■ **TASK OBJECTIVE**: Identify all lines below that hold "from" and collect them.

■ **DATA BLOCK**:
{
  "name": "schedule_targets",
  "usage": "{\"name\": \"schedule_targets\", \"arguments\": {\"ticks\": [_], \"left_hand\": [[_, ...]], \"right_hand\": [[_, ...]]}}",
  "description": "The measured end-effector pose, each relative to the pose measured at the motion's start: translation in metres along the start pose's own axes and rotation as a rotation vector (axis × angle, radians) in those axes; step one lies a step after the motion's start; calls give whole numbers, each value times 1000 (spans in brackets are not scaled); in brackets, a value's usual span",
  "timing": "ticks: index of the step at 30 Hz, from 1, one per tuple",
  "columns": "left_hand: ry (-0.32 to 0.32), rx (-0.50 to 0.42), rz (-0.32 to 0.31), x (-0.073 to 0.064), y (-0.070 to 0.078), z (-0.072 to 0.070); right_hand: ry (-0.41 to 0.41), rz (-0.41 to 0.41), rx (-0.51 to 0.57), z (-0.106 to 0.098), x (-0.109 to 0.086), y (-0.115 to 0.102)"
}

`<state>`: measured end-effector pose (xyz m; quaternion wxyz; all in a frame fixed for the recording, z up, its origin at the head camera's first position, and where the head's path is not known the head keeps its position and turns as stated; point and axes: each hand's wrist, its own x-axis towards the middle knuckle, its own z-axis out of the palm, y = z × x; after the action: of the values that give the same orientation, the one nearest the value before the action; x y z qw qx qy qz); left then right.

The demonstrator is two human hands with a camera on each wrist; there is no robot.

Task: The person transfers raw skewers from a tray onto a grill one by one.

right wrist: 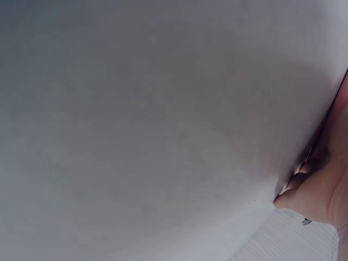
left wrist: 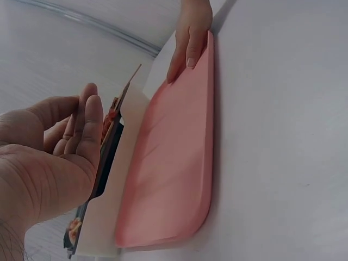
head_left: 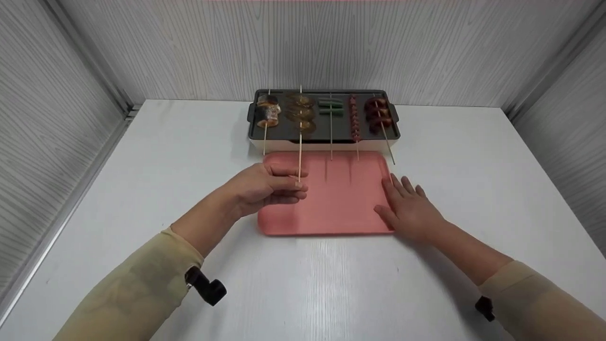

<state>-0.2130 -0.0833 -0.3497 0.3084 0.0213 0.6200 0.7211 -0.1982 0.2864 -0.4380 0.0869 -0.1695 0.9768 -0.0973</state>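
Observation:
My left hand [head_left: 270,184] pinches the lower end of a wooden skewer [head_left: 300,147] between thumb and fingers. Brown glazed food pieces [head_left: 303,112] are threaded on it, over the black griddle [head_left: 320,130]; whether they touch its surface I cannot tell. In the left wrist view, my curled fingers hide that stick. Below the griddle lies a pink tray [head_left: 336,208], partly under my left hand. At the tray's right rim rests my right hand [head_left: 416,215], fingers extended and thumb over the edge. The right wrist view shows only part of this hand [right wrist: 321,190].
Other skewers lie on the griddle: fish-like chunks [head_left: 268,113] at left, green pieces [head_left: 331,112], a row of small red pieces [head_left: 353,118], and dark red glazed pieces [head_left: 378,114] at right. Their sticks overhang the front. The white table [head_left: 331,284] meets walls behind and at the sides.

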Motion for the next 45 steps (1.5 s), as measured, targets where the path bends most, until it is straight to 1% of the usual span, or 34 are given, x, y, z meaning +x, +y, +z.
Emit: {"name": "schedule_targets", "arguments": {"ticks": [8,15,20,23,29,39,45], "left_hand": [[8,-31,20,25,10,-7],[29,-30,44,46,12,-16],[74,-59,27,59,13,-21],[97,-68,11,64,14,-23],[100,-81,-14,73,15,-23],[106,-39,-37,83,18,-24],[110,-34,-42,87,17,-24]], "right_hand": [[5,-7,7,-1,-2,0],[6,-18,3,0,-2,1],[4,-16,5,1,-1,1],[3,-15,8,2,-1,1],[2,-11,15,1,-1,1],[0,-3,14,1,-2,1],[3,-6,9,0,-1,0]]}}
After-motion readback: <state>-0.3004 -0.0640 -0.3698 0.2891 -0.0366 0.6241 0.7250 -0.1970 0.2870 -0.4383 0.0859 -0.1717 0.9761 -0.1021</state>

■ **RESPONSE AREA**:
  "timing": "ticks: index of the step at 30 Hz, from 1, one per tuple",
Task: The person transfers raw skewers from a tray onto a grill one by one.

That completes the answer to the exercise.